Горечь, прозвучавшая в первых словах Велмы, полностью исчезла. Девушка лишь чуть-чуть приоткрыла свою душу и тут же наглухо захлопнула ее.
— Значит, вы все-таки индианка, — задумчиво произнес Мэтью. — А я было подумал, что среди ваших предков были цыгане…
— И цыгане тоже, — с готовностью подтвердила она. — А также ваши соотечественники и несколько французов. Как видите, я дитя многих наций…
И прелестное дитя, добавил про себя Мэтью.
— Но как же вы тогда очутились здесь?
— В вашем поместье? — лукаво уточнила она. Мэтью нехотя кивнул головой.
— Я прожила здесь всю жизнь, — пожала плечами Велма. — Хотя порой мне приходилось покидать любимые края надолго…

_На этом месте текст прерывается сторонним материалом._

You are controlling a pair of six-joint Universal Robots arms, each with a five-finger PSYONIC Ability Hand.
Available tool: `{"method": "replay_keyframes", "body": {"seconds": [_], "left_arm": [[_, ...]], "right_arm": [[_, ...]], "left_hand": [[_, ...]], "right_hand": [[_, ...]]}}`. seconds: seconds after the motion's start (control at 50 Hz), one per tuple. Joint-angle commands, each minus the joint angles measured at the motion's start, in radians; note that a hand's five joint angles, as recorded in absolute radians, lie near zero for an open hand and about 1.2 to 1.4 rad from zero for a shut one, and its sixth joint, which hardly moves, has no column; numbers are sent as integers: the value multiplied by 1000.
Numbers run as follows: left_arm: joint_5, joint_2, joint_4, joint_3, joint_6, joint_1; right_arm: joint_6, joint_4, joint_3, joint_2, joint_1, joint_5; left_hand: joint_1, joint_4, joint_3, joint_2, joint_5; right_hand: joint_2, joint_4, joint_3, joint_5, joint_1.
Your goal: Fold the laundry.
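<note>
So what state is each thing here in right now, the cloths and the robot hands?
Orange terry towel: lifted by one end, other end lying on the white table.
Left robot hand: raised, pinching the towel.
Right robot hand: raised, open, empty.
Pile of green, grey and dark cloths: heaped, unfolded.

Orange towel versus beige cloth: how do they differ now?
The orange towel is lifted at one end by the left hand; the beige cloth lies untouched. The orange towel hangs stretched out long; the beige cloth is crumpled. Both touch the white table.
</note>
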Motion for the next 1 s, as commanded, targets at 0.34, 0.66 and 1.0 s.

Ее голос затих, а Мэтью почувствовал, как в сердце шевелится ревность. О чем она думает сейчас? О ком вспоминает?
— Миссис Соммерс дружила с моей матерью, — вновь заговорила Велма. — И была всегда очень добра ко мне. В отличие от большинства жителей Чихаутиля. Я знала, что в «Милагросе» мне рады…
— Вас не любили в городе? — с изумлением переспросил Мэтью. Неужели эти люди слепы и глухи?
— И до сих пор не любят, — горько улыбнулась Велма. — Вы же сами сказали, меня называют колдуньей… Сейчас двадцатый век, а стоит произойти какому-нибудь несчастью, как я оказываюсь в нем виновата. И в засухах, и в проливных дождях, и в том, что старый Хуан свалился с лошади и свернул себе шею…
Догадавшись, что Велма шутит, Мэтью рассмеялся.
— Несколько раз я была вынуждена уезжать отсюда… Но я вернулась, потому что мое место здесь.
— Подождите, но ведь это лишено всякого смысла! В городе и его окрестностях полно чистокровных индейцев, неужели к ним тоже относятся с предубеждением? Это самая настоящая дискриминация.